Andy Flink and JoAnne Donner CDFA

            As mediators, we are frequently asked about how a mediation session works.  By the time we finish explaining the process, everyone has the same response…..that it’s a terrific alternative to litigation and when two people are embroiled in conflict it’s their best option.  But is mediation always a good idea?  Do we always recommend mediation to parties in dispute?  You might be surprised to know that every so often, deciding to mediate two willing parties in a squabble turns out to be a bad idea.

If both sides are openly willing to mediate, why would there be a situation that, after anywhere from one hour to ten hours, everyone wonders why we bothered to meet in the first place?  Here are a dozen reasons why mediation can be unproductive and when it may have been best not to meet at all:

  1. Missing Information.  Rarely is a case resolved in mediation where there is a lack of discovery or incomplete, unverified financial information.

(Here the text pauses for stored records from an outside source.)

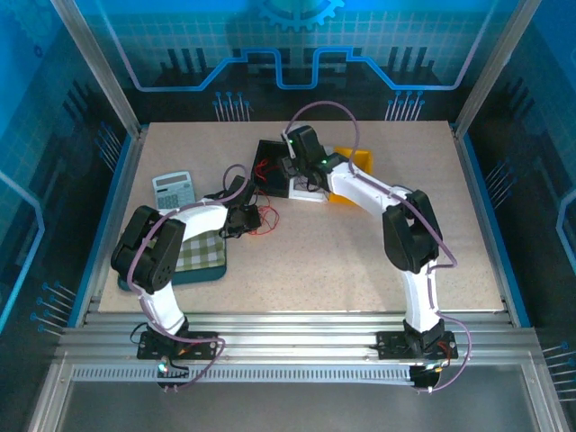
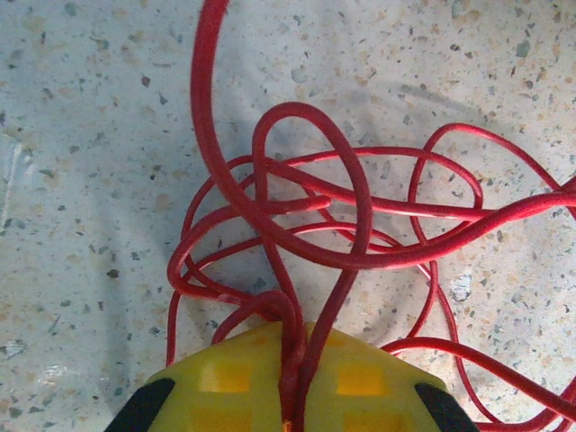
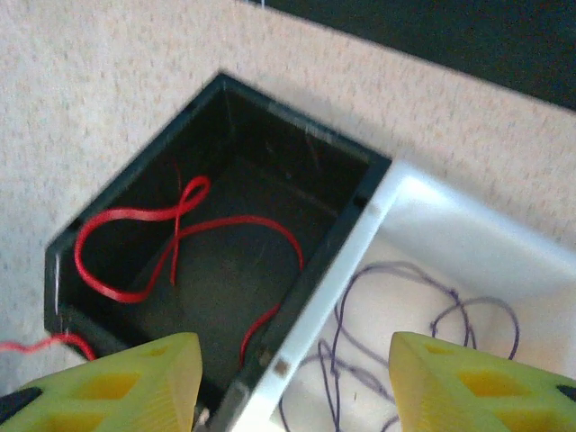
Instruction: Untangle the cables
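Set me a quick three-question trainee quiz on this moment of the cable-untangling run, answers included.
1. True or false: the left gripper is shut on a red wire from the tangle lying on the table.
2. Which wire lies in the white box? A red; B purple; C grey.
3. Fill in: the right gripper, jaws open, hovers over the ___ box that contains a second red wire.
Key: 1 true. 2 B, the purple wire. 3 black: the black box.
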`<action>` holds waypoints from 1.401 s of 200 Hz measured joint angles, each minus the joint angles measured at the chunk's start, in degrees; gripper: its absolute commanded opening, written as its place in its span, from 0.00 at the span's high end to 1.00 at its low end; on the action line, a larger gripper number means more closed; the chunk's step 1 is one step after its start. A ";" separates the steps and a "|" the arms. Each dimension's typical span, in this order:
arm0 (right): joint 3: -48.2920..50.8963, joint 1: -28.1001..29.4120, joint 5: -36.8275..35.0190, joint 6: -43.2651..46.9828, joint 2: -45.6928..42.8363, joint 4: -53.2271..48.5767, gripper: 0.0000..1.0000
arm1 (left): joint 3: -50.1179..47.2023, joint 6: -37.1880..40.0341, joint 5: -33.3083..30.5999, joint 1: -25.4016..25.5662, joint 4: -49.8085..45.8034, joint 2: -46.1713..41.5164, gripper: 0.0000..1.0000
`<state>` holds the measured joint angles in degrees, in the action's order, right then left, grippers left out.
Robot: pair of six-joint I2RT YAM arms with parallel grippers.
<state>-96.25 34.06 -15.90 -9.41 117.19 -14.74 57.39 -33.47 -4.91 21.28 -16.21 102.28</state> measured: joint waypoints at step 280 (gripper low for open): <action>9.49 0.48 30.25 -8.20 5.66 -5.40 0.68 | 0.96 0.46 -0.20 0.98 -1.55 0.33 0.96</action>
<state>-86.76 34.54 14.35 -17.61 122.85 -20.14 58.35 -33.01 -5.10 22.26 -17.76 102.61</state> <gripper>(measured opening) 0.322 0.082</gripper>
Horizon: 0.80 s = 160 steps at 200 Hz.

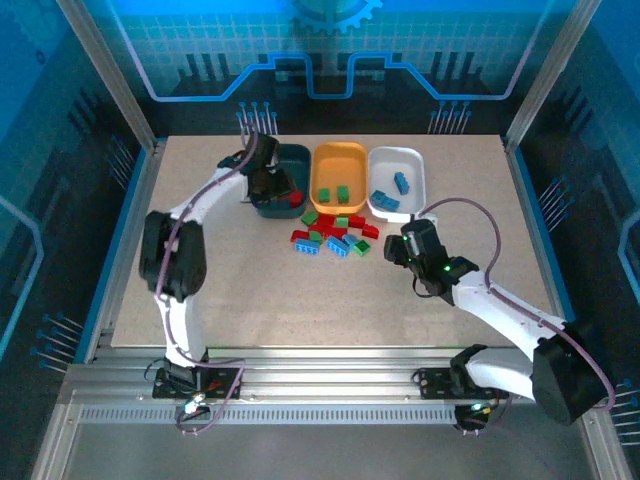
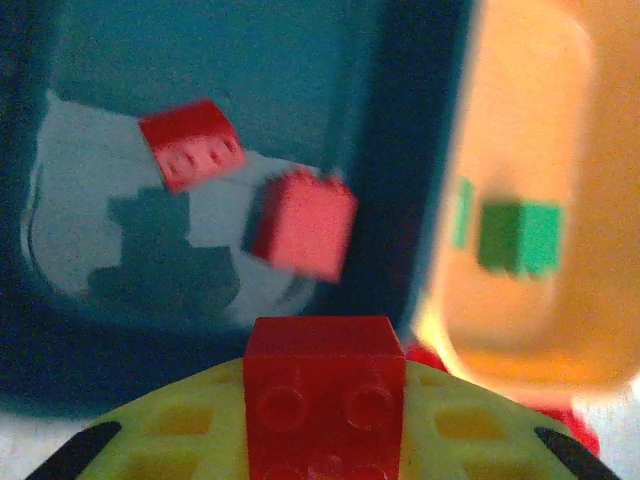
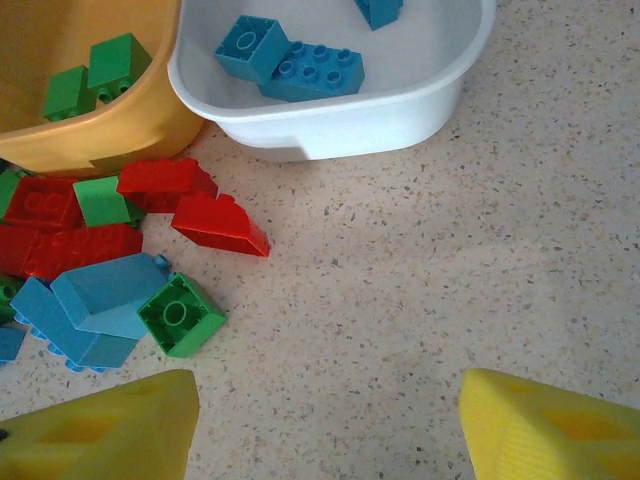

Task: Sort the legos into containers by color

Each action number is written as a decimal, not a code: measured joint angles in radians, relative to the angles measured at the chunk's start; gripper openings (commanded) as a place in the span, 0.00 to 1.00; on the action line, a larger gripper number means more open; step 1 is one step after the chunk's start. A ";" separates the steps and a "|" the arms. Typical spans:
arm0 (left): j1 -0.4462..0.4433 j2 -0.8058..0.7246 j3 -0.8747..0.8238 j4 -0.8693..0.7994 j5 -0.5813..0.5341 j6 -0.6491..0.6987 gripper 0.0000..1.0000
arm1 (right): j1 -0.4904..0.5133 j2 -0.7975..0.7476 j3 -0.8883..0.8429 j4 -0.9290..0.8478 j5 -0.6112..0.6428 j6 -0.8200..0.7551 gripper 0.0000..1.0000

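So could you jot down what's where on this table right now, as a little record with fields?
teal tray: red bricks inside
orange tray: green bricks inside
white tray: blue bricks inside
loose pile: red, green and blue mixed, on the table just in front of the trays
left gripper: over the teal tray, closed on a red brick
right gripper: open, empty, low beside the pile
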 measured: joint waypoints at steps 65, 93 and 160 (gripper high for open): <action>0.027 0.211 0.311 -0.104 0.103 0.010 0.95 | -0.005 0.000 0.000 0.009 -0.031 -0.010 0.73; 0.026 0.082 0.200 -0.040 0.146 -0.006 0.99 | 0.018 0.040 0.005 0.047 -0.060 -0.053 0.74; 0.056 -0.262 -0.143 0.167 0.253 -0.203 0.99 | 0.237 0.378 0.233 0.027 -0.090 -0.224 0.75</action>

There is already mistrust in the room; this simply adds to it.
  2. Lack of respect.  Knowing how to “act” in a mediation session is important.  We tell mediation coaching clients to pause and consider everything the other side is asking for and offering.  If for no other reason than to appear that you are being respectful and considerate of their position, whether or not you really are.  Parties in mediation have a tendency to “show their hand” through body language, tipping off the other side that respect is merely a song by Aretha Franklin.
  3. Unrealistic expectations. “I get everything and you get nothing.”  Once we mediated a case where the plaintiff demanded a 90/10 split as equitable division because “He was the one who worked all the time.”  This kind of extreme thinking is not unusual but can send negotiations into the no-settlement zone.
  4. Bad timing. Fortunately, courts send almost every case through the mediation process.  Unfortunately, it might be before the disputing parties have completed discovery or are emotionally ready to consider settlement.
  5. It’s a fishing expedition.  The other side shows up for the sole purpose of learning everything they can about what the other side’s position is and why.  They have no intention of settling…and sometime during the day you figure this out.
  6. Subject-matter expertise. When a divorce mediator is asked to do landlord/tenant  mediation or a personal injury lawyer represents a client in divorce mediation, it may not work very well.  Typically, there is no substitute for experience and expertise in a specialized niche.
  7. A missing party.  Virtual communication technology is impressive, but when one party is 3,000 miles away in Seattle and the mediation session is in Atlanta, phone or Skype doesn’t always reveal subtle cognitive or behavioral clues.  It may be difficult to know what the long-distance party is really thinking, since much of what mediators look for are not only verbal cues, but physical ones as well.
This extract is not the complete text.